When i tried to do the square root repeatedly of any number greater than 0 the calculator gave me 1(I think it was approximate but doing it infinitely many times should give me 1) at a time, so would the square of any number be the original number taken ?

Answer 1

Consider the Number $1$.
Keep making it half again-and-again iteratively.
You may get a Sequence like this :

$1,\frac{1}{2},\frac{1}{4},\frac{1}{8},\frac{1}{16},\frac{1}{32},\frac{1}{64},\frac{1}{128},\frac{1}{256},\frac{1}{512},\frac{1}{1024},\frac{1}{2048}, \cdots$

It will never become $0$ but get arbitrarily close to that.
[ Calculators will eventually show $0$ even though that is not Exact ]
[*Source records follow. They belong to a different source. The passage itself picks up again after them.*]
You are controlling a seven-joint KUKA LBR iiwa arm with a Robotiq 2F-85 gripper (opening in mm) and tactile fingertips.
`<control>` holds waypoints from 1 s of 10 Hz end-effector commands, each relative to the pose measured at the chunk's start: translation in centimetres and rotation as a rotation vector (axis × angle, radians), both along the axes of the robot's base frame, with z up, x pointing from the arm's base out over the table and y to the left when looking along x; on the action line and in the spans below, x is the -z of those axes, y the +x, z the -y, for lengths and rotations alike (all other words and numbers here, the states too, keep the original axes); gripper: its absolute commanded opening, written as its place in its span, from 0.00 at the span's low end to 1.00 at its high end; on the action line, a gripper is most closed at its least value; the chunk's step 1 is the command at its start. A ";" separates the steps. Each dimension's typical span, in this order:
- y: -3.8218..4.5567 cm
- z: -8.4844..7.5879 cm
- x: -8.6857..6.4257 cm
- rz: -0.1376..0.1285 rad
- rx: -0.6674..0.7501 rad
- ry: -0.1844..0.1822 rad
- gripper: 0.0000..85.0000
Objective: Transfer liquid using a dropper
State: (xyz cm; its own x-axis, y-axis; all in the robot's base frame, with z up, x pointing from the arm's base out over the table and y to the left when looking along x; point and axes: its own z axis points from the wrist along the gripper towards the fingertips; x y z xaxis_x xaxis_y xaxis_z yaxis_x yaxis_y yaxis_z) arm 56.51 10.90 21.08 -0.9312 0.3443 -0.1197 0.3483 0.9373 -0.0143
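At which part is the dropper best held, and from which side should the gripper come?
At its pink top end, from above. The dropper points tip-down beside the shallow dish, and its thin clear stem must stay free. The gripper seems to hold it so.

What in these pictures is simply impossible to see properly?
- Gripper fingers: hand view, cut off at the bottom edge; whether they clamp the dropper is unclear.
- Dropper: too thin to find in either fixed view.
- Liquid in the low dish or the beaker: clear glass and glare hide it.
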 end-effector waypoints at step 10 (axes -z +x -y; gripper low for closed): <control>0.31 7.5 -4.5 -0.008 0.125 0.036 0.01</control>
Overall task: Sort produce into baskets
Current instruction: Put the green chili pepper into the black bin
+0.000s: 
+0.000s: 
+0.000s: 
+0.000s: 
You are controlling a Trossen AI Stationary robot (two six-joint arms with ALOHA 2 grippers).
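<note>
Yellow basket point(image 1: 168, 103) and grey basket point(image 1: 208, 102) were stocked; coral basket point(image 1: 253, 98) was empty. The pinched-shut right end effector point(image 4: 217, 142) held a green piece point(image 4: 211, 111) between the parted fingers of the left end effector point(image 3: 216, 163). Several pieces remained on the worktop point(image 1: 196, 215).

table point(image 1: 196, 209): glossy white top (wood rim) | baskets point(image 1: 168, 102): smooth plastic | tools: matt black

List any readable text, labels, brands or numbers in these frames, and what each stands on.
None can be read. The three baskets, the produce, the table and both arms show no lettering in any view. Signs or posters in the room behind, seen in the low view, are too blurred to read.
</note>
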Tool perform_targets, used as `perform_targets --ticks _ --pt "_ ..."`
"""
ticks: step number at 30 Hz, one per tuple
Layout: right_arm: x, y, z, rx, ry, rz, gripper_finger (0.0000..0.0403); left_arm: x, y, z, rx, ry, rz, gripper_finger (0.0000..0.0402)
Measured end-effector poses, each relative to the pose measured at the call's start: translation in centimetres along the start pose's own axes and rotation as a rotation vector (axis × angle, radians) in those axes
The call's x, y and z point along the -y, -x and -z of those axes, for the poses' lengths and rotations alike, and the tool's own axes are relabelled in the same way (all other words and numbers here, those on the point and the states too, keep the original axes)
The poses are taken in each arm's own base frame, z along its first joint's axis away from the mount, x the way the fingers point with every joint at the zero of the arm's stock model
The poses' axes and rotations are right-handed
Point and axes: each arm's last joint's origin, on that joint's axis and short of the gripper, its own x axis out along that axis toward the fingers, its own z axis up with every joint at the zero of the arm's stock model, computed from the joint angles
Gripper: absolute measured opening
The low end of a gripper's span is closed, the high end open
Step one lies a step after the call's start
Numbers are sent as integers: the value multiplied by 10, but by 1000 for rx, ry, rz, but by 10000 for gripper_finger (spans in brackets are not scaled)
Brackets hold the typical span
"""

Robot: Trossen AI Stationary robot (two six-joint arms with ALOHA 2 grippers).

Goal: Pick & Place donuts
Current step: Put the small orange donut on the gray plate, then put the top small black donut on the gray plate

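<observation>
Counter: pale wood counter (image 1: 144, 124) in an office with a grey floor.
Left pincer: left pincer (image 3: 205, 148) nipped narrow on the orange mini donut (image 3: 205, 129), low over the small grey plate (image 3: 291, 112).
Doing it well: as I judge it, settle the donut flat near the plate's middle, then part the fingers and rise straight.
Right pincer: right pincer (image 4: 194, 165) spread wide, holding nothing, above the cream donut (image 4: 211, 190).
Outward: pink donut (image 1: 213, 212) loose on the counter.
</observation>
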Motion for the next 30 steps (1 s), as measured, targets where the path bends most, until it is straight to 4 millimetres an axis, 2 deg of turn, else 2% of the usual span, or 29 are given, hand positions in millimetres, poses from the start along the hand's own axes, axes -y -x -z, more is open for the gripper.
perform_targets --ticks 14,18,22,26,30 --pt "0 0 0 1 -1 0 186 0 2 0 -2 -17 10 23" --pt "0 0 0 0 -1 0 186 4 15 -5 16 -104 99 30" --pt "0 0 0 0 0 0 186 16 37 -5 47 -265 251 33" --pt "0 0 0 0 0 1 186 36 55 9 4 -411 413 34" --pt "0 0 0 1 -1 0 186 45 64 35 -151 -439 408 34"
Choose some Positive Number $X$ & raise it to the Power of the Sequence element-by-element.
You may get a new Sequence like this :

$X^{1},X^{\frac{1}{2}},X^{\frac{1}{4}},X^{\frac{1}{8}},X^{\frac{1}{16}},X^{\frac{1}{32}},X^{\frac{1}{64}},X^{\frac{1}{128}},X^{\frac{1}{256}},X^{\frac{1}{512}},X^{\frac{1}{1024}},X^{\frac{1}{2048}}, \cdots$

This new Sequence will never become $X^{0}$ but will get arbitrarily close that that.
We know that $X^{0}=1$ when $X$ is a Positive Number.
In other words, the new Sequence will get arbitrarily close to $1$ but never become that value.
[ Calculators will eventually show $1$ even though that is not Exact ]

This is what you observe by the repetitive Square root on the same Positive Number.
Taking Square root is Equivalent to raising by Power $\frac{1}{2}$ & the Powers keep getting smaller-and-smaller on repetition.

When $X=0$ , we will always get $0$ on Square rooting.
When $X$ is a Negative Number , we will get Imaginary Numbers or Complex Numbers on Square rooting.